Il “Vino del Negev”, prodotto nella zona di Gaza, oltre 1.500 anni fa, era uno dei vini più pregiati e costosi dell’epoca bizantina. E ora, forse, aggiungendo un altro tassello al mosaico archeo-enologico che sta affascinando sempre di più appassionati e non, potremo sapere perché, visto che un team di ricerca dell’Università di Haifa, in collaborazione con la Israel Antiquities Authority, ha trovato una manciata di semi di uva carbonizzati nello scavo di Halutza.
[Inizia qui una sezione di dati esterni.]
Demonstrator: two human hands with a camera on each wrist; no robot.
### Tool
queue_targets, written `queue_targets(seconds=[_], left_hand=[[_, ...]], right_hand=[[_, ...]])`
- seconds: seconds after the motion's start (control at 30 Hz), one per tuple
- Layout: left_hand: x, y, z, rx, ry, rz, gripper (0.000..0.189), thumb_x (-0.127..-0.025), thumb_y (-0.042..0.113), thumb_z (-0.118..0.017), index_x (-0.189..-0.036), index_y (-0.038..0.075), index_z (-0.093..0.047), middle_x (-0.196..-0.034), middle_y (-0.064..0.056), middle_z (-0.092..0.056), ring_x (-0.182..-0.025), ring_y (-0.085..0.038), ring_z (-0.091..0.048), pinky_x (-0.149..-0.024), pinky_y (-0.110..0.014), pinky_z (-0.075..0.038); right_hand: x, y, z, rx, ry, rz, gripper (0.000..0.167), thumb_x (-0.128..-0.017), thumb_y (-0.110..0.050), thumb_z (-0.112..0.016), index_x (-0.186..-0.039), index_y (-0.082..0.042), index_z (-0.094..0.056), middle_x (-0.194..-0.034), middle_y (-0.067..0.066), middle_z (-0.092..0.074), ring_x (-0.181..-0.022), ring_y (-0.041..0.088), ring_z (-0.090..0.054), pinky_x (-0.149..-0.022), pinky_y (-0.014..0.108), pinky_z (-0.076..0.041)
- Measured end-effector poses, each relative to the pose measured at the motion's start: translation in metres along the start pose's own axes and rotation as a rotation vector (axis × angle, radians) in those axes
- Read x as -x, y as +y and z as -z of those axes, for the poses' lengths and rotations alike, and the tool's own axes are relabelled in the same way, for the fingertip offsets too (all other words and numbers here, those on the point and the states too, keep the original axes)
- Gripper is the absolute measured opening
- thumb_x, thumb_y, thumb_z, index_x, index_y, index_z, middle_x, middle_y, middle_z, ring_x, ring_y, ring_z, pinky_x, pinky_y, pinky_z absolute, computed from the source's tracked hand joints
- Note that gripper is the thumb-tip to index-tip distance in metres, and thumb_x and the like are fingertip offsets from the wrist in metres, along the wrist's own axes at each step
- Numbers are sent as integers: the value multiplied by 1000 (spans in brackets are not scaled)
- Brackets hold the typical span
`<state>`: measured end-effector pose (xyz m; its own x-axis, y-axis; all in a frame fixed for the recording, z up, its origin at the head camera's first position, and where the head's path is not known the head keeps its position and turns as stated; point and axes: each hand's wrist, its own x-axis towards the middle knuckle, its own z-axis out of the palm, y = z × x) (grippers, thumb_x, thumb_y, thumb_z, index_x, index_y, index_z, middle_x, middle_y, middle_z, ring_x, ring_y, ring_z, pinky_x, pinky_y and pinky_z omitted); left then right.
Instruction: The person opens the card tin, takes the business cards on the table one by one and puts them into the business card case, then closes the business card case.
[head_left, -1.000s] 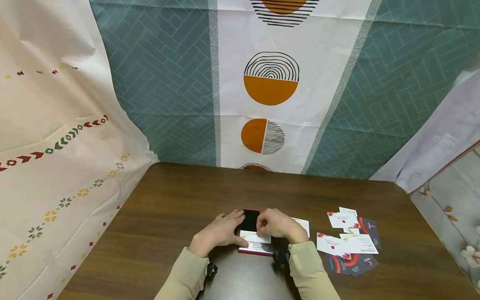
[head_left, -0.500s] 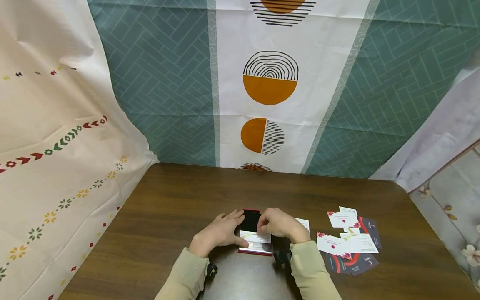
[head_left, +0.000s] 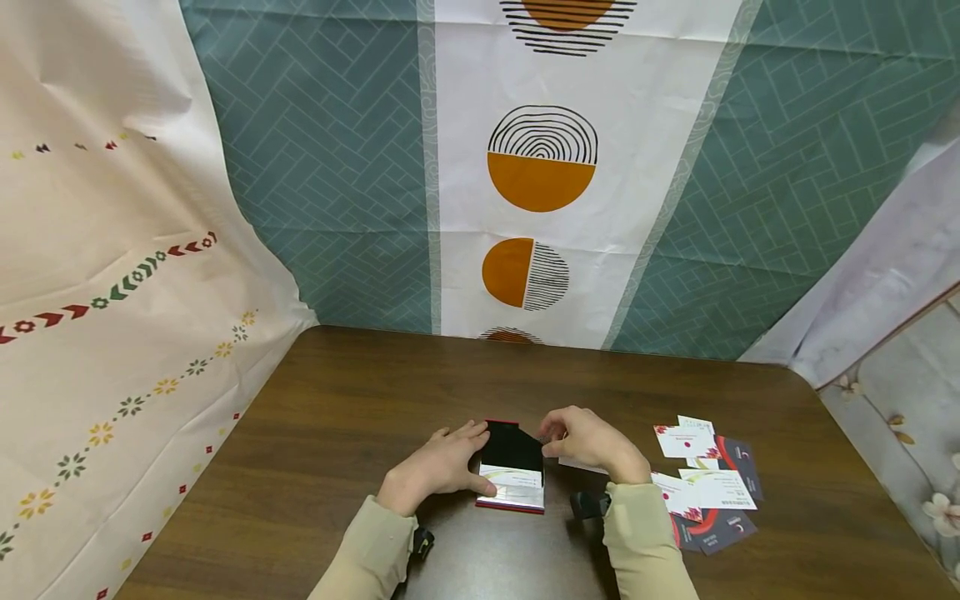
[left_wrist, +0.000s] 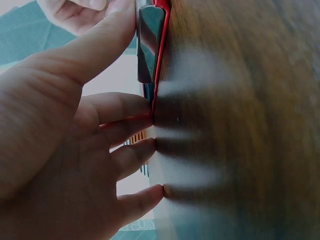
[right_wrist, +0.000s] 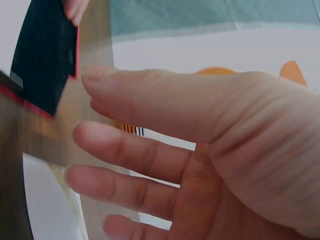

“Le uve che si coltivano nella regione del Negev oggi sono varietà europee, perché le viti originarie sono andate perdute nel tempo. Ma dopo questo ritrovamento il nostro obiettivo è quello di provare a ricreare quel vino antico, e forse riusciremo a riprodurne il gusto e il sapore, e capire cosa lo rendesse così pregiato”, ha commentato il professor Guy Bar-Oz, direttore dello scavo per l’ateneo israeliano.
Per raggiungere l’ambizioso obiettivo si partirà dall’analisi del Dna dei semi di uva. E si guarda anche ad un aspetto potenzialmente pratico: “le varietà europee di uva che si coltivano oggi richiedono grandi quantità d’acqua, e anche in queste zone aride, in qualche modo, con la tecnologia, si riesce a provvedere - spiega Bar-Oz - cosa che difficilmente poteva accadere 1.500 anni fa. E forse il segreto della qualità di questo vino era nelle caratteristiche di un uva che, con il giusto metodo, riusciva a dare buoni risultati anche in condizioni di aridità”.
Un segreto che fa gole anche a molti produttori di oggi, soprattutto in zone come la Napa Valley, in California, per esempio, dove l’accesso alle risorse idriche sta diventando una questione critica”.